#### PROBLEM STATEMENT
The records sit below this line. Repeat all of them exactly.

#### DATA PROVIDED
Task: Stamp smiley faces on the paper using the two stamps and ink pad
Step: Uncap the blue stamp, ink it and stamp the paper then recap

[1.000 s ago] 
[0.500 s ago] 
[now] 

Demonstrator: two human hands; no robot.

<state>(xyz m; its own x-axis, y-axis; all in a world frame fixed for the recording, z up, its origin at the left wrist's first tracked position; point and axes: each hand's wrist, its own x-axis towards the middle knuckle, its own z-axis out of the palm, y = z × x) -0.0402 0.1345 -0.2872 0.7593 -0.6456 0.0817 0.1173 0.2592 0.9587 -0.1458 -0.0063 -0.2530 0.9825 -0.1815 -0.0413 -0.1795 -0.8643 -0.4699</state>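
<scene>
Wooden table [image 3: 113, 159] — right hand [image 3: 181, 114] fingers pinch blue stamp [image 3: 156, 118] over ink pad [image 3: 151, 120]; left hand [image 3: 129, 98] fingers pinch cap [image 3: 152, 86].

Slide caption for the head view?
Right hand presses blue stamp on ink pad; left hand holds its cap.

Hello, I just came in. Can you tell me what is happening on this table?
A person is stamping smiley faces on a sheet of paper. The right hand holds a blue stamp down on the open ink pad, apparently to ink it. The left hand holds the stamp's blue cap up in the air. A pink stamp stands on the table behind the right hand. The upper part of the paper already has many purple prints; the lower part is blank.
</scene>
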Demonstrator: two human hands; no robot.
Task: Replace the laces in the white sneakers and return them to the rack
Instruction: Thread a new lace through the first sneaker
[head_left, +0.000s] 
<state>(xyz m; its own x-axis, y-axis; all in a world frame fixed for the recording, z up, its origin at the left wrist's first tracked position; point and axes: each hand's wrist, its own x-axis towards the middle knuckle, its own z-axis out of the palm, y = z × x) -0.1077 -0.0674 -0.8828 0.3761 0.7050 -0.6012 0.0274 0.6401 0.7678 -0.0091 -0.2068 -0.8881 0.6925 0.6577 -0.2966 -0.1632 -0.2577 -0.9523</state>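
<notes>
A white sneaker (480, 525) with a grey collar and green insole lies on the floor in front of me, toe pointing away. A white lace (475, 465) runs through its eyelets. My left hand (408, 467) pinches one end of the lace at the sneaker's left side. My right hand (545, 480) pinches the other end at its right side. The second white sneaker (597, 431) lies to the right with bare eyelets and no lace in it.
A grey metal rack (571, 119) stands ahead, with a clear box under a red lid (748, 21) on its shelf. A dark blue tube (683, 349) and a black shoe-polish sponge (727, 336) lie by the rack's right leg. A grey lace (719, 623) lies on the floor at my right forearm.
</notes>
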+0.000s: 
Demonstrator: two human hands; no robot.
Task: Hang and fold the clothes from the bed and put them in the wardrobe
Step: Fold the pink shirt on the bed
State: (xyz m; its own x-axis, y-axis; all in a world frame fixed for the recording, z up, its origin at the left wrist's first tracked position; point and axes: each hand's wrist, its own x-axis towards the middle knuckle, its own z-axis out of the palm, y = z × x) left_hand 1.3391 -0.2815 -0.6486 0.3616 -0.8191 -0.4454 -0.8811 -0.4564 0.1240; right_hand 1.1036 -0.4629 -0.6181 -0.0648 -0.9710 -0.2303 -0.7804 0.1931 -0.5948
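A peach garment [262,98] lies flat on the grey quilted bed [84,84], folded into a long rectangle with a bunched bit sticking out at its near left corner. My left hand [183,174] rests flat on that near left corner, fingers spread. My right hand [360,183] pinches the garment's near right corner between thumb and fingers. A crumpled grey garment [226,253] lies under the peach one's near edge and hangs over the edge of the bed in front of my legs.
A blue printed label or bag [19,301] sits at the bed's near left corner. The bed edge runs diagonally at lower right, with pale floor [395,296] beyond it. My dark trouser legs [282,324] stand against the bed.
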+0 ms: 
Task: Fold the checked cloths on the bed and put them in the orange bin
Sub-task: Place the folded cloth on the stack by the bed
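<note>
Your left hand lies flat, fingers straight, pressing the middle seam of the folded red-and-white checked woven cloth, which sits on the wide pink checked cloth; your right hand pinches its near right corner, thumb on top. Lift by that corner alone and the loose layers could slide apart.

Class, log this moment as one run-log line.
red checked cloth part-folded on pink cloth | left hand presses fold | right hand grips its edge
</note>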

#### RESPONSE BOX
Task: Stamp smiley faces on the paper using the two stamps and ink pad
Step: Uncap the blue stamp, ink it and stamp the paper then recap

[1.000 s ago] 
[0.500 s ago] 
[now] 

Demonstrator: two human hands; no robot.

<state>(xyz m; its own x-axis, y-axis; all in a world frame fixed for the recording, z up, its origin at the left wrist's first tracked position; point and axes: each hand's wrist, its own x-axis towards the middle knuckle, its own z-axis out of the palm, y = z × x) -0.0402 0.1345 -0.2872 0.7593 -0.6456 0.0817 0.1173 0.2592 0.9587 -0.1458 -0.0063 -0.2530 0.9825 -0.1815 -0.0413 -0.1795 -0.8643 -0.4699</state>
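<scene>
Wooden table [image 3: 113, 159] — right hand [image 3: 181, 114] fingers pinch blue stamp [image 3: 156, 118] over ink pad [image 3: 151, 120]; left hand [image 3: 129, 98] fingers pinch cap [image 3: 152, 86].

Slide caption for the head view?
Right hand presses blue stamp on ink pad; left hand holds its cap.

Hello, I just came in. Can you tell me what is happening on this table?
A person is stamping smiley faces on a sheet of paper. The right hand holds a blue stamp down on the open ink pad, apparently to ink it. The left hand holds the stamp's blue cap up in the air. A pink stamp stands on the table behind the right hand. The upper part of the paper already has many purple prints; the lower part is blank.
</scene>
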Demonstrator: two human hands; no robot.
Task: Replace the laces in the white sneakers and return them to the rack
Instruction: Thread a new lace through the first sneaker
[head_left, +0.000s] 
<state>(xyz m; its own x-axis, y-axis; all in a world frame fixed for the recording, z up, its origin at the left wrist's first tracked position; point and axes: each hand's wrist, its own x-axis towards the middle knuckle, its own z-axis out of the palm, y = z × x) -0.1077 -0.0674 -0.8828 0.3761 0.7050 -0.6012 0.0274 0.6401 0.7678 -0.0091 -0.2068 -0.8881 0.6925 0.6577 -0.2966 -0.1632 -0.2577 -0.9523</state>
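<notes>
A white sneaker (480, 525) with a grey collar and green insole lies on the floor in front of me, toe pointing away. A white lace (475, 465) runs through its eyelets. My left hand (408, 467) pinches one end of the lace at the sneaker's left side. My right hand (545, 480) pinches the other end at its right side. The second white sneaker (597, 431) lies to the right with bare eyelets and no lace in it.
A grey metal rack (571, 119) stands ahead, with a clear box under a red lid (748, 21) on its shelf. A dark blue tube (683, 349) and a black shoe-polish sponge (727, 336) lie by the rack's right leg. A grey lace (719, 623) lies on the floor at my right forearm.
</notes>
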+0.000s: 
Demonstrator: two human hands; no robot.
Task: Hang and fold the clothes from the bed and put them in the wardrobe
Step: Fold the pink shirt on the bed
State: (xyz m; its own x-axis, y-axis; all in a world frame fixed for the recording, z up, its origin at the left wrist's first tracked position; point and axes: each hand's wrist, its own x-axis towards the middle knuckle, its own z-axis out of the palm, y = z × x) left_hand 1.3391 -0.2815 -0.6486 0.3616 -0.8191 -0.4454 -0.8811 -0.4564 0.1240; right_hand 1.1036 -0.4629 -0.6181 -0.0648 -0.9710 -0.2303 -0.7804 0.1931 -0.5948
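A peach garment [262,98] lies flat on the grey quilted bed [84,84], folded into a long rectangle with a bunched bit sticking out at its near left corner. My left hand [183,174] rests flat on that near left corner, fingers spread. My right hand [360,183] pinches the garment's near right corner between thumb and fingers. A crumpled grey garment [226,253] lies under the peach one's near edge and hangs over the edge of the bed in front of my legs.
A blue printed label or bag [19,301] sits at the bed's near left corner. The bed edge runs diagonally at lower right, with pale floor [395,296] beyond it. My dark trouser legs [282,324] stand against the bed.
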+0 ms: 
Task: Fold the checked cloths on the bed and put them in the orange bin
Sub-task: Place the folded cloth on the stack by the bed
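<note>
Your left hand lies flat, fingers straight, pressing the middle seam of the folded red-and-white checked woven cloth, which sits on the wide pink checked cloth; your right hand pinches its near right corner, thumb on top. Lift by that corner alone and the loose layers could slide apart.

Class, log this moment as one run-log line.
red checked cloth part-folded on pink cloth | left hand presses fold | right hand grips its edge
</note>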

No more output is needed.